■ **PROBLEM**: Each line of the data should be duplicated precisely.

--------------------------------

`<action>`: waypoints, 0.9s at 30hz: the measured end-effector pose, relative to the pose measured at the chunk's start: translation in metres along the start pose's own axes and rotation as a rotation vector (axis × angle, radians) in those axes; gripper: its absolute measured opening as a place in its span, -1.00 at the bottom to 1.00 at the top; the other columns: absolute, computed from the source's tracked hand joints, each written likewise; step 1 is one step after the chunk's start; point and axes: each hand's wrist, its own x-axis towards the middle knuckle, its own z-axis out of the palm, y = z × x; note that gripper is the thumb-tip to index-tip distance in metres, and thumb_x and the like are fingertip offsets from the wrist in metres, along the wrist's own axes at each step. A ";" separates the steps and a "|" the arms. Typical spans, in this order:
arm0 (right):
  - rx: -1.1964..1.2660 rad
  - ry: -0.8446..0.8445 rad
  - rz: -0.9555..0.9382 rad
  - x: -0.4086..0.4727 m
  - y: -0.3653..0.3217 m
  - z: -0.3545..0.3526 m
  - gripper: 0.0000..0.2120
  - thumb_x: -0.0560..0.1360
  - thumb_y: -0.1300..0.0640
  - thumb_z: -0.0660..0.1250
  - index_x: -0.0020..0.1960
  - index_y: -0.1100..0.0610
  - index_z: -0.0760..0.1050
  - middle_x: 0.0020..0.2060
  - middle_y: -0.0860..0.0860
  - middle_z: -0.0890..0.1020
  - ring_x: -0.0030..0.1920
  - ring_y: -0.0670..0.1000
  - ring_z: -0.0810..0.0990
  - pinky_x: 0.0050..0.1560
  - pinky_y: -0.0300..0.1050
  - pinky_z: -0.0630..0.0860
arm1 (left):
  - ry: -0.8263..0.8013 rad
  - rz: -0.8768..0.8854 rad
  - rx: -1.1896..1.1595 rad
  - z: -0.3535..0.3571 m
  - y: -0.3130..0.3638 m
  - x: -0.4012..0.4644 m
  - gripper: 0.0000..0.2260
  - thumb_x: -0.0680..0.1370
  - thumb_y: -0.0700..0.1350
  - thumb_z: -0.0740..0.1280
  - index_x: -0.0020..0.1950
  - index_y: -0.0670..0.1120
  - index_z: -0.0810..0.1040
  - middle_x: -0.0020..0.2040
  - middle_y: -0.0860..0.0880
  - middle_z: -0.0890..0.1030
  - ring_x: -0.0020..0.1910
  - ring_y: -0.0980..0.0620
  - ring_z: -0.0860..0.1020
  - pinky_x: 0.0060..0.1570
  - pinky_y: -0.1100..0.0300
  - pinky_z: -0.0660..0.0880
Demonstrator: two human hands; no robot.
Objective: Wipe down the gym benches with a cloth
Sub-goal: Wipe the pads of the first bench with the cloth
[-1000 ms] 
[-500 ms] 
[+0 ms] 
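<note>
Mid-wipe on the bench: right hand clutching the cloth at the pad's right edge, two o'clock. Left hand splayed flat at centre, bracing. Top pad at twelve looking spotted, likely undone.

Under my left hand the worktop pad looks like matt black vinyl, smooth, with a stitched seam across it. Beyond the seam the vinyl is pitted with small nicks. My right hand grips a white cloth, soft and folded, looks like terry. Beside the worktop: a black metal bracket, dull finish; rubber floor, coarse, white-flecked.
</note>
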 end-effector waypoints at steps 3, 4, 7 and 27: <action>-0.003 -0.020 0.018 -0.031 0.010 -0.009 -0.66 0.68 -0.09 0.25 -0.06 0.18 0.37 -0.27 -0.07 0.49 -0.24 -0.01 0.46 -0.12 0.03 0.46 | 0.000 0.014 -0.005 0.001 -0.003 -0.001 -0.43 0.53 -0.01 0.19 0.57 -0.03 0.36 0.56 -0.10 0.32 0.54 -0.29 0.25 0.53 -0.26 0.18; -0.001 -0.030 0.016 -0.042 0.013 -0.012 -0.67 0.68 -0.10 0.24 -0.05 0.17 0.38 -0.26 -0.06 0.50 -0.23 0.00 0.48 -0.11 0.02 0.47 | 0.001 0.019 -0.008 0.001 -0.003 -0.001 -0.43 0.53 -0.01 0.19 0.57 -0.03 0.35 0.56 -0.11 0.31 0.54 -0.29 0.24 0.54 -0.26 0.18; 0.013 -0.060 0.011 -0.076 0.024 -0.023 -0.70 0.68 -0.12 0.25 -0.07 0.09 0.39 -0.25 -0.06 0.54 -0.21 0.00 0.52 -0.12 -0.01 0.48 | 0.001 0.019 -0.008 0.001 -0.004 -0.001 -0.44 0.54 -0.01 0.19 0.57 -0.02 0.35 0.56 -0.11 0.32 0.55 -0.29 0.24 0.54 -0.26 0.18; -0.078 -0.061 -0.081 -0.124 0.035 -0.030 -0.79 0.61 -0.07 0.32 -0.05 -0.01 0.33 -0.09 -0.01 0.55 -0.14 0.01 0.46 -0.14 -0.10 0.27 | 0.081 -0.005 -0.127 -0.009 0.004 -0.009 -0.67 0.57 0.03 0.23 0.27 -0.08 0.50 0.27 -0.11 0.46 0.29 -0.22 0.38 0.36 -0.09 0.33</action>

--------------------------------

■ **EXERCISE ANSWER**:
`<action>`: waypoints, 0.9s at 30hz: the measured end-effector pose, relative to the pose measured at the chunk's start: translation in metres along the start pose's own axes and rotation as a rotation vector (axis × angle, radians) in those axes; gripper: its absolute measured opening as a place in its span, -1.00 at the bottom to 1.00 at the top; the other columns: absolute, computed from the source's tracked hand joints, each written likewise; step 1 is one step after the chunk's start; point and axes: each hand's wrist, its own x-axis towards the middle knuckle, its own z-axis out of the palm, y = z × x; note that gripper is the thumb-tip to index-tip distance in metres, and thumb_x and the like are fingertip offsets from the wrist in metres, along the wrist's own axes at each step. A ";" separates the steps and a "|" the arms. Typical spans, in this order:
arm0 (right):
  - rx: -1.1964..1.2660 rad
  - ry: -0.8446..0.8445 rad
  - rz: -0.9555..0.9382 rad
  - x: -0.4086..0.4727 m
  - y: -0.3653..0.3217 m
  - z: -0.3545..0.3526 m
  - gripper: 0.0000..0.2120
  - thumb_x: -0.0560..0.1360
  - thumb_y: -0.1300..0.0640
  - thumb_z: -0.0660..0.1250
  - index_x: -0.0020..0.1960
  - index_y: -0.1100..0.0610
  - index_z: -0.0760..0.1050
  - middle_x: 0.0020..0.2060
  - middle_y: -0.0860..0.0860
  - middle_z: -0.0890..0.1020
  - ring_x: -0.0030..0.1920
  - ring_y: -0.0670..0.1000
  - ring_z: -0.0810..0.0990
  - pinky_x: 0.0050..0.1560
  - pinky_y: -0.0300..0.1050
  - pinky_z: -0.0630..0.0860
arm1 (left):
  - ry: -0.8263..0.8013 rad
  - rz: -0.8768..0.8854 rad
  - rx: -1.1896..1.1595 rad
  - z: -0.3535..0.3571 m
  - y: -0.3130..0.3638 m
  - x: -0.4012..0.4644 m
  - gripper: 0.0000..0.2260
  - thumb_x: -0.0680..0.1370
  - thumb_y: -0.0700..0.1350
  - thumb_z: -0.0740..0.1280
  - index_x: -0.0020..0.1950
  - index_y: -0.0670..0.1120
  - index_z: -0.0810..0.1040
  - middle_x: -0.0020..0.2040
  - middle_y: -0.0860..0.0880
  - middle_z: -0.0890..0.1030
  - ring_x: -0.0020..0.1910
  - ring_y: -0.0980..0.0620
  - ring_z: -0.0860..0.1020
  - pinky_x: 0.0060..0.1570
  - pinky_y: -0.1100..0.0300
  - pinky_z: -0.0660..0.0880
Demonstrator: two human hands; no robot.
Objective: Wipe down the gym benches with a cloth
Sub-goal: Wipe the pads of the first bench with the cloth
[-1000 ms] 
[-500 ms] 
[+0 ms] 
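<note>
Mid-wipe on the bench: right hand clutching the cloth at the pad's right edge, two o'clock. Left hand splayed flat at centre, bracing. Top pad at twelve looking spotted, likely undone.

Under my left hand the worktop pad looks like matt black vinyl, smooth, with a stitched seam across it. Beyond the seam the vinyl is pitted with small nicks. My right hand grips a white cloth, soft and folded, looks like terry. Beside the worktop: a black metal bracket, dull finish; rubber floor, coarse, white-flecked.
</note>
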 end-effector waypoints at steps 3, 4, 7 and 27: <action>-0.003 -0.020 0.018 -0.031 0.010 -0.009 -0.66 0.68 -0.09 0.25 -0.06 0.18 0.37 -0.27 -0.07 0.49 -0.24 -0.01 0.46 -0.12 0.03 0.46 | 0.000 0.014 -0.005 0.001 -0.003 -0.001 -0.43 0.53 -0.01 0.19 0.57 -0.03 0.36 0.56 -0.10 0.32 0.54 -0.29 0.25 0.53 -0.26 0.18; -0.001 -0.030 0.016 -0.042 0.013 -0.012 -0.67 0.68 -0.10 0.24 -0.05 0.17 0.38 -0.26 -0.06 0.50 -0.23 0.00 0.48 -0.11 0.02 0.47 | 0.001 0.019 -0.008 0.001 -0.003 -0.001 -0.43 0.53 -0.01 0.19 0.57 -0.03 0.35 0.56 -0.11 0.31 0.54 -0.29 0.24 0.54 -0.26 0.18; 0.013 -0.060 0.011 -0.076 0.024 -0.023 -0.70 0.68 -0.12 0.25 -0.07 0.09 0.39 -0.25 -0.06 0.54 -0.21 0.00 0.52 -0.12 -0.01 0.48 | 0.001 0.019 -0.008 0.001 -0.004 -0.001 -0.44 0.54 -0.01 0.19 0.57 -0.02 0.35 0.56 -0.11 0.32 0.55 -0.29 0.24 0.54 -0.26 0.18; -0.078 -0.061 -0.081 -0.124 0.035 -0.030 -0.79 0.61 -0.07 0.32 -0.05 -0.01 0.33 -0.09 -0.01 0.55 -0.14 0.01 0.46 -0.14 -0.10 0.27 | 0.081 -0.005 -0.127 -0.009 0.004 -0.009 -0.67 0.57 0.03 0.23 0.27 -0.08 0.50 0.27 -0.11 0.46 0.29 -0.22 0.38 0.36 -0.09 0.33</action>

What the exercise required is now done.